Things that bother us.

 
  • It actually sounds like the job can be kinda fun/interesting/risky, I ain't hatin.

    "Reciprocity, Mr. Hudgens, is the key to every relationship."
  • Phew. Thought I might have to tell you to "Frig off, Bully!"

    Private Property is an idea, Vocaloid is a reality.
  • "My older brother could beat up your older brother!"

    "I don't have any brothers" -me

    "Well he'll beat you up then!"

    vintage 2nd grade right there

    awois;fhISHFe
  • This message: "Uh oh! That was your last skip, retune, or wait a while for more"

    fffffffff-

    • rm508 said...
    • User
    • 29 Aug 2012, 07:01
    Removal van on its merry way.

  • My profile suddenly says I've only listened 14,000 songs, when I've definitely listened to over 85,000 tracks. I'm sure it's just some kind of bug, but I'm scared all my accomplishments over the past few years were for naught.

  • Spilled juice all over my nice wireless keyboard. Had to take it apart and dishwasher it.

    Private Property is an idea, Vocaloid is a reality.
  • I am ill, and I have seen every film ever released, so now I am moving on to romantic comedies.

  • #1 exam week

    #2 semi-unsure about my latest crush

    • ut0 said...
    • User
    • 27 Sep 2012, 05:48
    My fist jury duty experience coming up.

    astro1_rohit said:
    #1 exam week

    That sucks. My classes haven't started yet.

  • Still yet to receive a jury duty thing. I'm sure I'd be one of the first people excused anyway. There's some thing you can quote that will pretty much get you out of it during selection. You have to say (in the exact terms which I'm forgetting) that you would not vote for the death penalty even if you absolutely knew the person was guilty. The statement you have to make is more generalized, but is seen through that lens.

    Just tell them you like math/science and the defense will have you removed pretty quickly. Engineers never make it through.

    awois;fhISHFe
  • I got a jury duty notice thingy like 2 years ago. Never responded to it and never heard from them again.

    Someday the dream will end
  • Sophomore year of college I had a mailbox in my dorm that I never once checked, until the day I move out. Amid all the junk, I found a six-month old jury duty slip. Whoops.
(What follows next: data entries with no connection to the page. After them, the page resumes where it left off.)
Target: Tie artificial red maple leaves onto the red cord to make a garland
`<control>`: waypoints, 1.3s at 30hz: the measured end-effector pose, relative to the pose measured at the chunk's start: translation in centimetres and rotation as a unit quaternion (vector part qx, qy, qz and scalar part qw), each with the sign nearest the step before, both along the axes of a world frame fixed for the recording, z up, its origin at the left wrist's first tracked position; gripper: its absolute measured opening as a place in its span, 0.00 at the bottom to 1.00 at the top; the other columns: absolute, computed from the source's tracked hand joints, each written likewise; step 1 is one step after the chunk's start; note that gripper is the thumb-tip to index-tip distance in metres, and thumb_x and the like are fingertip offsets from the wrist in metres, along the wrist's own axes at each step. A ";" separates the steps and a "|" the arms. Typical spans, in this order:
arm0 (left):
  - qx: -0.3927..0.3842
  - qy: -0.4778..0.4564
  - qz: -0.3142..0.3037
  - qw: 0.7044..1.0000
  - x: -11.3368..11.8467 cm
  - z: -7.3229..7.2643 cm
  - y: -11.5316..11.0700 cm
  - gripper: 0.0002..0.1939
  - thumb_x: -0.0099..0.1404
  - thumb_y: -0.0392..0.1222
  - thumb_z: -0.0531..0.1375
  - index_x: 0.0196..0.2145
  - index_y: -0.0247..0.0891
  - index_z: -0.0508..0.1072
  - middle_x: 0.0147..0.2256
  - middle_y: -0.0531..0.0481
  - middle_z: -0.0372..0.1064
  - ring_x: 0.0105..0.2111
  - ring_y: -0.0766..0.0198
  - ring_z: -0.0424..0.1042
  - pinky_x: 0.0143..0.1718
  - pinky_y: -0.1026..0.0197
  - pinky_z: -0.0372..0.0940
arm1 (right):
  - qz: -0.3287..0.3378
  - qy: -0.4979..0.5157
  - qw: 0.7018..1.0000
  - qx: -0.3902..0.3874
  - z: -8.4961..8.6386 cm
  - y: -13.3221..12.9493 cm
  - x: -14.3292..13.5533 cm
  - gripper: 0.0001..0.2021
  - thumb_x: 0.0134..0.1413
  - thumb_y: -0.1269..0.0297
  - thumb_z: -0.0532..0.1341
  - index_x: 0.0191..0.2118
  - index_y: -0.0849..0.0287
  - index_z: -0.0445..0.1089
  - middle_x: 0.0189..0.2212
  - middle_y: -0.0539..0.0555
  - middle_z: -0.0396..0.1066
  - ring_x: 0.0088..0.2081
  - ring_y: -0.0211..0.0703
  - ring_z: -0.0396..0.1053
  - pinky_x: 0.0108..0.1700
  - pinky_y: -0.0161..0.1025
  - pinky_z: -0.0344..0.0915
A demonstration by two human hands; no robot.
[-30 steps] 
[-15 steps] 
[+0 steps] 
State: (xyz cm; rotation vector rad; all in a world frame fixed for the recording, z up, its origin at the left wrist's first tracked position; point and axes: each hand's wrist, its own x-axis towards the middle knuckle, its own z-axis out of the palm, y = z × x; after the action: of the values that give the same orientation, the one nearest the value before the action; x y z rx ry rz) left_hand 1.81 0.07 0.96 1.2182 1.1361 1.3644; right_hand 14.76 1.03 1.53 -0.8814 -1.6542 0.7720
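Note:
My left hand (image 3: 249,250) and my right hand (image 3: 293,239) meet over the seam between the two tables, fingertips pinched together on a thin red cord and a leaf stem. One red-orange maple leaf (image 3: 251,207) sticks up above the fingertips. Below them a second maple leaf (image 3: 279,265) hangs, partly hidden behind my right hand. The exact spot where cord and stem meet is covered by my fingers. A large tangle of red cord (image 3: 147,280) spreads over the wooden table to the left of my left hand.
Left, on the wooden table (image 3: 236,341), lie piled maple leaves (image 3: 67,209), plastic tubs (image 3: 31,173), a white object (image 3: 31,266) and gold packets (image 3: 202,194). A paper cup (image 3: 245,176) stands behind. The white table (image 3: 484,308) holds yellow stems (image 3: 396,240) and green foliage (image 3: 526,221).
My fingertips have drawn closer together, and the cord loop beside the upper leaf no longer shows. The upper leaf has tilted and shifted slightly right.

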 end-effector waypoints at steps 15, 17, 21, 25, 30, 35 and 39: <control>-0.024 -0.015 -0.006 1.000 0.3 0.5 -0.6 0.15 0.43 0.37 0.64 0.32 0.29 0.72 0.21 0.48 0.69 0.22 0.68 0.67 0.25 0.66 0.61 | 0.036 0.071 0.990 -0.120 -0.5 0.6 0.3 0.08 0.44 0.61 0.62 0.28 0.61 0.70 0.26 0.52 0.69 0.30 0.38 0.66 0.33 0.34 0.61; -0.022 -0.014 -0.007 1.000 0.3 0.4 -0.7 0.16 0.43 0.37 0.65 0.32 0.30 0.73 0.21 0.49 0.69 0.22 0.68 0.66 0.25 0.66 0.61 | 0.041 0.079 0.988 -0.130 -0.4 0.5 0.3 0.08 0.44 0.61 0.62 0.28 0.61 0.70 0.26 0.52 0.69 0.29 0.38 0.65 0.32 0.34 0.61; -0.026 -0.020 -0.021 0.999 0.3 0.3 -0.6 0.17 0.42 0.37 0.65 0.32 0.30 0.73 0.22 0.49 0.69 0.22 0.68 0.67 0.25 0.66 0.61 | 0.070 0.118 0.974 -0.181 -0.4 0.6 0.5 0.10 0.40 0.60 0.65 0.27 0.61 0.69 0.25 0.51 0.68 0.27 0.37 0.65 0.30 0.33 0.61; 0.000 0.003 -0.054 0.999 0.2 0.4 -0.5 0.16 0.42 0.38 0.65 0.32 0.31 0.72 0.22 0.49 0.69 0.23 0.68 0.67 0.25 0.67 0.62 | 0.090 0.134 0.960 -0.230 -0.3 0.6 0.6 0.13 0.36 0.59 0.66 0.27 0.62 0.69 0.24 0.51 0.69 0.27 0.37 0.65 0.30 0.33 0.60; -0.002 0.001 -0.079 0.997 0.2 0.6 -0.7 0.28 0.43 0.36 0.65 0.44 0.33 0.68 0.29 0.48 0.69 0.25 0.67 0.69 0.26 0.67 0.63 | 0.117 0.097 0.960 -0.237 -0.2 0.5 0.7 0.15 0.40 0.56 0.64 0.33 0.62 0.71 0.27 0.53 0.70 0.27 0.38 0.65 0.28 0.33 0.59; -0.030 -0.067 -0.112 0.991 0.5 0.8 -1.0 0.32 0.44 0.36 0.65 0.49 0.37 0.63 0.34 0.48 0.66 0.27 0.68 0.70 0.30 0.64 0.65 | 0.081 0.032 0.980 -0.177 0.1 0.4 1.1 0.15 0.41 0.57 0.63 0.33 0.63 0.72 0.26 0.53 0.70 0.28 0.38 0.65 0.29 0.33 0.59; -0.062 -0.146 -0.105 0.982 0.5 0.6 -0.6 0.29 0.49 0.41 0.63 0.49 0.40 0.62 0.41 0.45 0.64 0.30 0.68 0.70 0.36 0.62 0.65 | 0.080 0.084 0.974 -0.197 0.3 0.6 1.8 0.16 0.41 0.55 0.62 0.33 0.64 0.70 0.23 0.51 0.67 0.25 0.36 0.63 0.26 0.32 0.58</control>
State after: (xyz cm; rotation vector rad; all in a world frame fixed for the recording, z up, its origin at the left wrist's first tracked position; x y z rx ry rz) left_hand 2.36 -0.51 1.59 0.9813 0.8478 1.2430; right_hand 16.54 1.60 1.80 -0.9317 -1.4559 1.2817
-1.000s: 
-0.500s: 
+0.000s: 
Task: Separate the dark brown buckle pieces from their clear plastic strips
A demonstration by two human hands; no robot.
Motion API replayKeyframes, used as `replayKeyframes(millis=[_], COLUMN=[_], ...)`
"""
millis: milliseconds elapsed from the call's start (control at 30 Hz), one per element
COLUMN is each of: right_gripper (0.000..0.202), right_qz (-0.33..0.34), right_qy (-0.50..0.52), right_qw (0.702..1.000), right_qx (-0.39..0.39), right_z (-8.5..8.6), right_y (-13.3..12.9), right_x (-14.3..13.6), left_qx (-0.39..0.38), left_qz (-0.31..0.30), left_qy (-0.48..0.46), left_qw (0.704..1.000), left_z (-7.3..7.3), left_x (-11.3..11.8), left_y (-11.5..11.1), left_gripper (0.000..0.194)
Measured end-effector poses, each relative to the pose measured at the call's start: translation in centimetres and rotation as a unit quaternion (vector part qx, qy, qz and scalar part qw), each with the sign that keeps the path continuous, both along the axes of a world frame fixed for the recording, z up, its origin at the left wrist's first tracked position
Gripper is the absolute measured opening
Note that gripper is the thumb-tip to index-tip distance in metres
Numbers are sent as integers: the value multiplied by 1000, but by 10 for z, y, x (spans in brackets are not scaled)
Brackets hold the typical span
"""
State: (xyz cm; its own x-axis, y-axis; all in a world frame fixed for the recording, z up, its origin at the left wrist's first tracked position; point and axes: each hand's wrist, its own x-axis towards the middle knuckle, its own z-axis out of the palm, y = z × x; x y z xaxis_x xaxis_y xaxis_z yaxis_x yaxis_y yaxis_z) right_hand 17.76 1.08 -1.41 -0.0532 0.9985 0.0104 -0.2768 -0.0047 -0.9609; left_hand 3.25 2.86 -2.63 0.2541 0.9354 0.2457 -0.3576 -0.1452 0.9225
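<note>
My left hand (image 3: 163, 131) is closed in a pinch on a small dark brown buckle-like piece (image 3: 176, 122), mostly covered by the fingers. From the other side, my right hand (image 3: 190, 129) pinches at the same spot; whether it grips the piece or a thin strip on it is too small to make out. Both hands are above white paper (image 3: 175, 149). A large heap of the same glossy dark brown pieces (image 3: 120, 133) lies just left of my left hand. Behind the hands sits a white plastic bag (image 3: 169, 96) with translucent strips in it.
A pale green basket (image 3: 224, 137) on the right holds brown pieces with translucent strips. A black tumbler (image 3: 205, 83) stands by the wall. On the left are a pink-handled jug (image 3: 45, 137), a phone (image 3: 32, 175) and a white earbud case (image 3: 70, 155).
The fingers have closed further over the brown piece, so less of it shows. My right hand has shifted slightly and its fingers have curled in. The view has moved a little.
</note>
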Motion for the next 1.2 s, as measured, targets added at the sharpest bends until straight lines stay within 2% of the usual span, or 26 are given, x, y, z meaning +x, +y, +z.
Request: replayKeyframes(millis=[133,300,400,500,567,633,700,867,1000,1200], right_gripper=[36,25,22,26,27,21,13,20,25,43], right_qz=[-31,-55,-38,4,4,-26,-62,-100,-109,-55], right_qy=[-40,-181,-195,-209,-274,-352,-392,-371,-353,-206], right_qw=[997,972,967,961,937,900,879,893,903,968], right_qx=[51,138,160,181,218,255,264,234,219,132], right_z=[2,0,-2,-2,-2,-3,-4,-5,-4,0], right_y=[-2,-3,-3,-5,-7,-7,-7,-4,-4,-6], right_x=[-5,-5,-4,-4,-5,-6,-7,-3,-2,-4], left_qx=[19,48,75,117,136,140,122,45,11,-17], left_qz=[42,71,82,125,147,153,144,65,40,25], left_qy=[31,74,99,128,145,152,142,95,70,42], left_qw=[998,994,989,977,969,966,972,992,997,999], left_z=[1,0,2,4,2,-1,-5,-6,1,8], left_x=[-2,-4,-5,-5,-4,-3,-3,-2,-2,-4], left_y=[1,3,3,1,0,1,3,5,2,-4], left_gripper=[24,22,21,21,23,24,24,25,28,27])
Would have been cool, I think.

  • sharkeyanti said:
    Still yet to receive a jury duty thing. I'm sure I'd be one of the first people excused anyway. There's some thing you can quote that will pretty much get you out of it during selection. You have to say (in the exact terms which I'm forgetting) that you would not vote for the death penalty even if you absolutely knew the person was guilty. The statement you have to make is more generalized, but is seen through that lens.

    Just tell them you like math/science and the defense will have you removed pretty quickly. Engineers never make it through.


    What's so bad about being 100% against Capital Punishment...?

    I would just tell them I collect plastic replicas of cute little girls doing cute things.

    Private Property is an idea, Vocaloid is a reality.
  • Yea that'd probably work.

    Or tell them how you always wanted to convict somebody.

    awois;fhISHFe
  • sharkeyanti said:
    Still yet to receive a jury duty thing. I'm sure I'd be one of the first people excused anyway. There's some thing you can quote that will pretty much get you out of it during selection. You have to say (in the exact terms which I'm forgetting) that you would not vote for the death penalty even if you absolutely knew the person was guilty. The statement you have to make is more generalized, but is seen through that lens.


    I got out of jury duty last summer by doing exactly this. As it turns out, it was the trial of this evil fuck and i kinda regret not having a hand in his conviction.

  • The last time I got jury duty was during my last week of college, so I narrowly dodged that one.

    That was then, this is dumb.
  • Ipod's missing. *tear*

    Someday the dream will end
  • I dropped a piece of pineapple on the floor of my bedroom, and now I cannot find it. I fear it will attract Hawaiian insects.

    • rm508 said...
    • User
    • 15 Oct 2012, 23:34
    Attract it out with a slice of ham.

  • Whoever first paired ham with pineapple should be hung drawn and quartered.

    • ut0 said...
    • User
    • 16 Oct 2012, 08:00
    they're probably hella dead by now.

  • generalmalaise said:
    Whoever first paired ham with pineapple should be hung drawn and quartered.


    This. Pineapple on pizza is awful, I don't want nasty fruit juice on my hot greasy pizza

  • generalmalaise said:
    Whoever first paired ham with pineapple should be hung drawn and quartered.

    I've heard that combination to be called the "Hawaiian" style. Maybe then those guys did it first.

    Someday the dream will end
  • bobthewalrus said:
    generalmalaise said:
    Whoever first paired ham with pineapple should be hung drawn and quartered.


    This. Pineapple on pizza is awful, I don't want nasty fruit juice on my hot greasy pizza


    It's not my first choice, but I love Hawaiian pizza.